This blog will explore India's legal ownership concepts of trademark assets, analyze actual cases of post-acquisition lawsuits as a result of poor trademark due diligence, and provide our best practices on how to avoid these hidden risks during M&A.
Legal Framework: Trademark Rights And M&A Implications
Trademarks are part of Indian law under the Trade Marks Act, 1999. This Act defines a trademark as a mark capable of distinguishing the goods or services of one person from those of others, and includes aspect in the mark such as the shape of products, packaging and the mix of colors.¹
With a registered trademark, the registered owner will receive:
Exclusive rights to use by the registered proprietor,
Presumption of ownership and validity in an enforcement action,
The right to license or assign, for a commercial gain.

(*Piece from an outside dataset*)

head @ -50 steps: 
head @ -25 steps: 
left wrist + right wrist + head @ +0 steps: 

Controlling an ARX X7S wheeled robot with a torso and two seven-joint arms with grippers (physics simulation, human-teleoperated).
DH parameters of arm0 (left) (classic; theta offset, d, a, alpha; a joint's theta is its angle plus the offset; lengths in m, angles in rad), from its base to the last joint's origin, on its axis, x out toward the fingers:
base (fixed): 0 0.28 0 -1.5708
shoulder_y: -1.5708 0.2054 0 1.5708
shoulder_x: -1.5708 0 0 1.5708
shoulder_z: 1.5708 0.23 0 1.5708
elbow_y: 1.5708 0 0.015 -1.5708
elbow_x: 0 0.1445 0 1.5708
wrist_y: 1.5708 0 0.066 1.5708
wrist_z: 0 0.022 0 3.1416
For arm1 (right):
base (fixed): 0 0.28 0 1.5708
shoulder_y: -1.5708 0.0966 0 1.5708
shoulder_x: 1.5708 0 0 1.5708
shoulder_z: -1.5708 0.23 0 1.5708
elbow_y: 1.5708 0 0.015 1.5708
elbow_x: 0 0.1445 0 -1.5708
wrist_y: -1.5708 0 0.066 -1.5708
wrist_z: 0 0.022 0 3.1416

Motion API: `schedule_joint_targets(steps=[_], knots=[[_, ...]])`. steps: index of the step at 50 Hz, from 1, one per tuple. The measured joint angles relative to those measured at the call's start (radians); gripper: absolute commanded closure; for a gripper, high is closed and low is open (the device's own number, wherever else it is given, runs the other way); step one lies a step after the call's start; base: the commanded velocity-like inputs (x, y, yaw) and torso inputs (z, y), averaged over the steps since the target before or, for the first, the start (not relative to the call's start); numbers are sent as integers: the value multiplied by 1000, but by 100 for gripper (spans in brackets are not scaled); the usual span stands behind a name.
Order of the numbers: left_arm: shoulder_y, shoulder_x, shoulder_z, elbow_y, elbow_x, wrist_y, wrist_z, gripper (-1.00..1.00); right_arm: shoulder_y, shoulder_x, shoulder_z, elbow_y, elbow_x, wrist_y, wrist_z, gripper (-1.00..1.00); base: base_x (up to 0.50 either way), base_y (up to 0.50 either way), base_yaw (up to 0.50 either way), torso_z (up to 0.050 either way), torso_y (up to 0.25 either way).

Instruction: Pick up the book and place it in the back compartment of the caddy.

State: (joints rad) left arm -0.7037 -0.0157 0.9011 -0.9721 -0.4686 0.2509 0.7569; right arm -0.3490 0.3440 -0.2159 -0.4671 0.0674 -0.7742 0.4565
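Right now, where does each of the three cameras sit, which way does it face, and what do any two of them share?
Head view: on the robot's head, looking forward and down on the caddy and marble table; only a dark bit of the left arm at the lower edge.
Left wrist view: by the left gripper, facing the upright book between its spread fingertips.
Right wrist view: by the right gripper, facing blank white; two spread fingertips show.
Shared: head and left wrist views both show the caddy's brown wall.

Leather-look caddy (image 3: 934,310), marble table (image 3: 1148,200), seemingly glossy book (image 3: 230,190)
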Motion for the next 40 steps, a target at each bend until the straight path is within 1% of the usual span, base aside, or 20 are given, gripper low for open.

In the case of M&A, a due diligence team must investigate:
Ownership and assignment documents,
History of renewal,
Opposition or cancellation proceedings,
Current or prior litigation,
Jurisdictional reach, and international protection.
In instances were IP assignment is not recorded properly, acquirers may find themselves in the difficult position of later handling infringement claims, or losing rights to key brand assets after acquisition if due diligence was not satisfactory.

Common Pitfalls in Trademark Due Diligence
Even M&A advisors experienced in doing trademark audits underestimate the importance of conducting thorough trademark audits. Here are the most common, but most damaging areas that advisors overlook or seize on:
Failing to confirm ownership and chain of title Many trademarks change hands numerous times and oftentimes, there are incomplete assignments or assignments that are not recorded. The more there is a misalignment between the records and the actual ownership, the weaker the enforcement becomes and possibly invalidated altogether.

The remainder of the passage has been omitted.